Go from the first line below to the one with "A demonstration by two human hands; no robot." and print each line exactly.

SUPPLIED MATERIAL >>
_ _ _

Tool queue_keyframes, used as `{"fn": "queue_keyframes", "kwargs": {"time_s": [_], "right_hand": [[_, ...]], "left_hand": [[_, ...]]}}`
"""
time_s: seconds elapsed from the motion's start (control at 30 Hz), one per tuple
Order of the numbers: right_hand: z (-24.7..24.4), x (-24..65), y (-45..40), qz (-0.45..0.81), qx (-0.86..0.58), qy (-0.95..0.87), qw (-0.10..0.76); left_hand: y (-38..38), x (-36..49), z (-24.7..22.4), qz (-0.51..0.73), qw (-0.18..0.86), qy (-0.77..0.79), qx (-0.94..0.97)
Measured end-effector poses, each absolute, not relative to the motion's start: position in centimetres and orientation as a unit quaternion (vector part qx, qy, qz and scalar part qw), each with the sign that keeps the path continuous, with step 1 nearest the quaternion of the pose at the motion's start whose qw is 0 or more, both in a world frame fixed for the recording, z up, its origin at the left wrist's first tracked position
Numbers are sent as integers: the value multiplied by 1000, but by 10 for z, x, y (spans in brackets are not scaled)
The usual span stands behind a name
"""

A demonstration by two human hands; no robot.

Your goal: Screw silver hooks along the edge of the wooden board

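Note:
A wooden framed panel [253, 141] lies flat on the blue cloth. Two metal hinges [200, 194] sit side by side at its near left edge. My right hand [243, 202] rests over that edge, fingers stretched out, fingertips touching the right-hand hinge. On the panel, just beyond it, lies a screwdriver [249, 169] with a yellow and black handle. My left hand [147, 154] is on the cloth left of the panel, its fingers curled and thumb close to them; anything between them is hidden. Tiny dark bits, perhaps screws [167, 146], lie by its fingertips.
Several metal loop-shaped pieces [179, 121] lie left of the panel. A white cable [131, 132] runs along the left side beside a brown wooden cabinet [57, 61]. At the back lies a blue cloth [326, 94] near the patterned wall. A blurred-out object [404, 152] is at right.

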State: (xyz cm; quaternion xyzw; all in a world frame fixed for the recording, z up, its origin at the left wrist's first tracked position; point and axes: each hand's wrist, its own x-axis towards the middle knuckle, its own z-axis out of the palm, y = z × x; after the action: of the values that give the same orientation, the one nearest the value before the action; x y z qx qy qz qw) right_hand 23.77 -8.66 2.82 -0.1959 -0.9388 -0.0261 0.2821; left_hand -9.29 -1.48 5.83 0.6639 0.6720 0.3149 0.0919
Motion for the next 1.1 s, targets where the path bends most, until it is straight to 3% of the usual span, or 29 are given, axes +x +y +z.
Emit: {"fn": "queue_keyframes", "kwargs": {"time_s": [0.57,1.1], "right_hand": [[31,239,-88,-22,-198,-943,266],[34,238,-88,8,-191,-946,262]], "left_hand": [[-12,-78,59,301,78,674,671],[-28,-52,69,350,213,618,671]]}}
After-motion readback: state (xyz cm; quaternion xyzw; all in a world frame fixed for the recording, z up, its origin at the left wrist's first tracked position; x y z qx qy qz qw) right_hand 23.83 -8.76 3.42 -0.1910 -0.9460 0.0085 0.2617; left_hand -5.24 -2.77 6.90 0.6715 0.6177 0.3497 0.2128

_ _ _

COMPLETED TASK >>
Tool queue_keyframes, used as `{"fn": "queue_keyframes", "kwargs": {"time_s": [_], "right_hand": [[_, ...]], "left_hand": [[_, ...]]}}`
"""
time_s: seconds elapsed from the motion's start (control at 30 Hz), one per tuple
Order of the numbers: right_hand: z (-24.7..24.4), x (-24..65), y (-45..40), qz (-0.45..0.81), qx (-0.86..0.58), qy (-0.95..0.87), qw (-0.10..0.76); left_hand: y (-38..38), x (-36..49), z (-24.7..22.4), qz (-0.51..0.73), qw (-0.18..0.86), qy (-0.77..0.79), qx (-0.94..0.97)
Measured end-effector poses, each absolute, not relative to the motion's start: position in centimetres and orientation as a unit quaternion (vector part qx, qy, qz and scalar part qw), each with the sign that keeps the path continuous, with step 1 nearest the quaternion of the pose at the motion's start whose qw is 0 or more, both in a world frame fixed for the recording, z up, its origin at the left wrist's first tracked position
Numbers are sent as integers: the value multiplied by 1000, but by 10 for z, x, y (spans in brackets are not scaled)
The usual span stands behind a name
"""

A demonstration by two human hands; no robot.

The full answer has now been given.